TV’s favourite physicist is the stand-out name at this year’s May Music Festival, Oxford’s annual showcase for science and the arts.

Prof Brian Cox makes a welcome return with an illustrated lecture based on his BBC series Wonders of the Solar System. Appropriately, this will be followed by Holst’s The Planets, in the composer’s little-known arrangement for two pianos. The piece will be performed by Katya Apekisheva and Ashley Waas.

Apekisheva and the Goldner String Quartet are this year’s musicians in residence, and will appear together in one of the festival’s highlights, a Benjamin Britten celebration, which features his String Quartet and Suite for Violin and Piano, alongside the Violin Sonata by Britten’s teacher, Frank Bridge.
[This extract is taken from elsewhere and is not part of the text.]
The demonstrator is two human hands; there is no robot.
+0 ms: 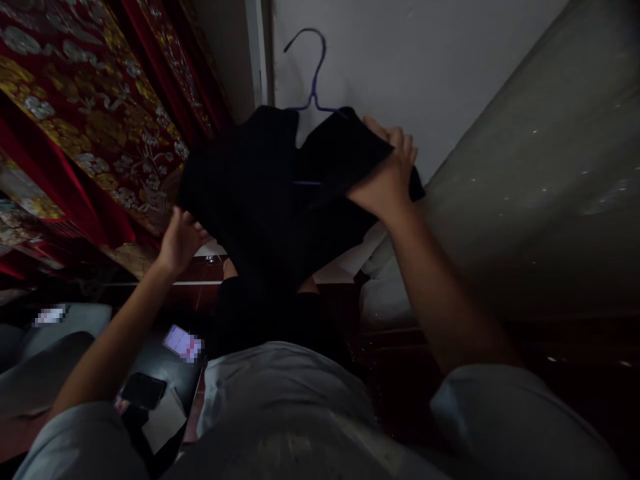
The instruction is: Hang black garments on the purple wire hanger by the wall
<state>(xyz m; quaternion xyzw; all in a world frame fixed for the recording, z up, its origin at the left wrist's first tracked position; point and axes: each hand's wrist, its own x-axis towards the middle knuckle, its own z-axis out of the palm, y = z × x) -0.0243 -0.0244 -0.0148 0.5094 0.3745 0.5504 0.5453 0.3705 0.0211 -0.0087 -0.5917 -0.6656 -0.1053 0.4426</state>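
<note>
A black garment hangs on a thin purple wire hanger, held up in front of me. The hanger's hook stands above the neck opening, and a bit of its lower bar shows through the open front. On the right side my right hand is closed on the garment, with the cloth's flap lying over part of the palm. My left hand is beside the garment's lower left edge, thumb and fingers apart. Whether its fingertips touch the cloth I cannot tell.
Red cloth with gold and silver decoration hangs at left. Ahead is a pale wall; a large grey plastic-like covered bulk fills the right. A lit phone, a dark phone and white paper lie on a dark seat lower left.
</note>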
For this they will be joined by violinist Jack Liebeck, the festival’s artistic director and co-founder.

Popular baritone Roderick Williams continues the Britten celebrations with songs by Britten, Bridge, Vaughan Williams and other English composers, focusing on settings of poems by the likes of Shakespeare, Yeats, Hardy and Houseman.
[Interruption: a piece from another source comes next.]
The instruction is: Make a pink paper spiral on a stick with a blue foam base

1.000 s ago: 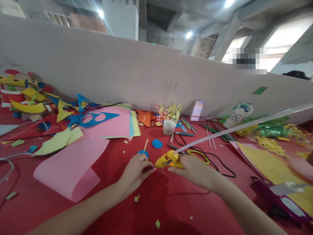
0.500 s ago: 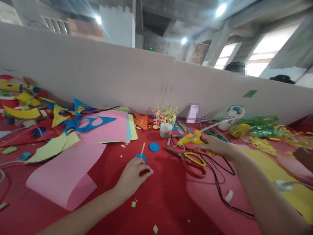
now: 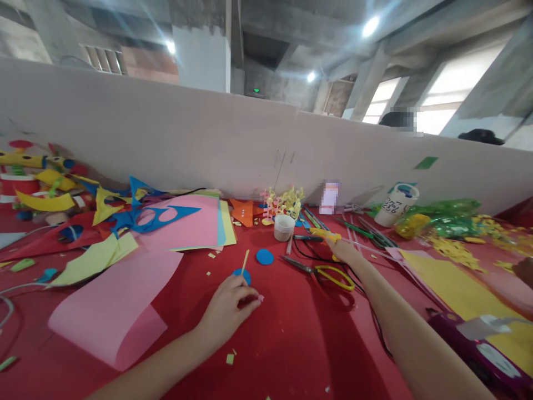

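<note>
My left hand [image 3: 227, 308] is closed, with a small pink piece [image 3: 261, 298] pinched at the thumb and fingertip. A thin pale stick [image 3: 245, 261] rises beside its knuckles, over a blue disc [image 3: 242, 276] partly hidden by the fingers; whether the hand also grips the stick is unclear. Farther right, my right hand [image 3: 347, 253] reaches over the red table and is wrapped round a yellow glue gun [image 3: 327, 234], mostly covered by the fingers. Between the hands lie another blue disc [image 3: 265, 256] and open scissors [image 3: 318, 273] with yellow and red handles.
A white tub [image 3: 283, 228] stands before small yellow and pink figures [image 3: 293, 201]. Pink sheets [image 3: 112, 305] and blue offcuts [image 3: 164, 218] lie left. A white cup [image 3: 393, 206], yellow sheets [image 3: 449, 283] and a purple device [image 3: 478, 347] are right. A white partition [image 3: 200, 139] runs behind.
My right hand has moved forward and left, lowering the glue gun toward the table behind the scissors. The purple device has come into view. My left hand keeps its pinch.
</note>
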A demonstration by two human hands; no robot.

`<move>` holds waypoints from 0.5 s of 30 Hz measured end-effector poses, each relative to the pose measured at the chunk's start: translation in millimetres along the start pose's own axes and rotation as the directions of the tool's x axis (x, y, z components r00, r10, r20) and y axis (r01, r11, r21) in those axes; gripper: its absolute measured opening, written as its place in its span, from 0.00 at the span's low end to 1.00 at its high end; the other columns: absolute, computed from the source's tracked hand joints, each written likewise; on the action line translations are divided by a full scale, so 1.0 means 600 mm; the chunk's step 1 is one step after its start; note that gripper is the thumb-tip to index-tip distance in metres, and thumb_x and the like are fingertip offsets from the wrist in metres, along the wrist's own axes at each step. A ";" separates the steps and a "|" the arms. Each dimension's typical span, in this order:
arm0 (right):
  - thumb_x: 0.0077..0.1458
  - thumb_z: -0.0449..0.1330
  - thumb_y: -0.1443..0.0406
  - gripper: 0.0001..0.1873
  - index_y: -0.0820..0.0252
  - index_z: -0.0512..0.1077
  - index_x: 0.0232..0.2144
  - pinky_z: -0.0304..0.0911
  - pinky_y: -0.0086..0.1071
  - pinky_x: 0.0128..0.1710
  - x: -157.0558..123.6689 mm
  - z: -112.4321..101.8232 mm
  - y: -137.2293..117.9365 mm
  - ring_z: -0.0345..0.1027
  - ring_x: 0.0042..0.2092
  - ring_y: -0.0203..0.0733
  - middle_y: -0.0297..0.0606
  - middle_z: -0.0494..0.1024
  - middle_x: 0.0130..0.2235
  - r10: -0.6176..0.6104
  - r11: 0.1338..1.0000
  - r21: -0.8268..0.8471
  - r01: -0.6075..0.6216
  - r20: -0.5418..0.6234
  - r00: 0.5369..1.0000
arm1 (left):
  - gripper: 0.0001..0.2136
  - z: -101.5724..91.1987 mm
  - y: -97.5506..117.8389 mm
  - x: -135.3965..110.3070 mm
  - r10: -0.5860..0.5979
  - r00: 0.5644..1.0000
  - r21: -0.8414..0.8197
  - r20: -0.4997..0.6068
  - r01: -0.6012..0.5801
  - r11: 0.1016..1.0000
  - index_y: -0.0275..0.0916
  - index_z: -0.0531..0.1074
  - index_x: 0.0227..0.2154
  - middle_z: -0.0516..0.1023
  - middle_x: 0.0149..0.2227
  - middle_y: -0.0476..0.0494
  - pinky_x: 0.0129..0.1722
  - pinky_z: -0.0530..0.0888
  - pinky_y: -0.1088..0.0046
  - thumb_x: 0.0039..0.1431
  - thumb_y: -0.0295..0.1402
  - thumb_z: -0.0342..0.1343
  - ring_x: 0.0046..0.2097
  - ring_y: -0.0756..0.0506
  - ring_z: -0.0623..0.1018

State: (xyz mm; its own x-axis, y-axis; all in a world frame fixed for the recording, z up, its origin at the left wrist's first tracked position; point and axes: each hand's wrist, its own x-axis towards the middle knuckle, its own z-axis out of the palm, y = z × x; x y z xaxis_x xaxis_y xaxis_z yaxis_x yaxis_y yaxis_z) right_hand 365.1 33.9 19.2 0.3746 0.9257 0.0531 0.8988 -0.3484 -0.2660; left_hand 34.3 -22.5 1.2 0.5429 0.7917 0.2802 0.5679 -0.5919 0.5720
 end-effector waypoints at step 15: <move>0.42 0.65 0.55 0.17 0.61 0.71 0.31 0.62 0.32 0.38 -0.193 0.025 -0.196 0.71 0.34 0.37 0.36 0.77 0.31 -0.552 0.255 0.949 -0.187 0.302 0.777 | 0.06 -0.037 0.010 -0.010 0.065 0.938 -0.031 -0.340 -0.080 0.996 0.44 0.75 0.34 0.69 0.28 0.48 0.34 0.68 0.72 0.56 0.35 0.54 0.34 0.48 0.69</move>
State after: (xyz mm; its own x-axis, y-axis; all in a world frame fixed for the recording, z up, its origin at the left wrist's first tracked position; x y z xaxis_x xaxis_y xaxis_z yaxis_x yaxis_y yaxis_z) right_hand 212.8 -30.3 29.7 -0.2736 0.9564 -0.1025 -0.0564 -0.1224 -0.9909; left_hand 20.6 -27.5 19.8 0.3354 0.7558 0.5624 0.5027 -0.6485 0.5717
The festival ends with a gala concert, which features Vivaldi’s Four Seasons and Mendelssohn’s String Octet.

In between will be lectures, all helping to fuse together the two main strands of music and science.

“It’s got more immediately attractive things than we often have,” says administrative director Brian Foster, who founded the festival with Mr Liebeck in 2008. “The finale is selling extremely well, and Brian of course is extremely well known.”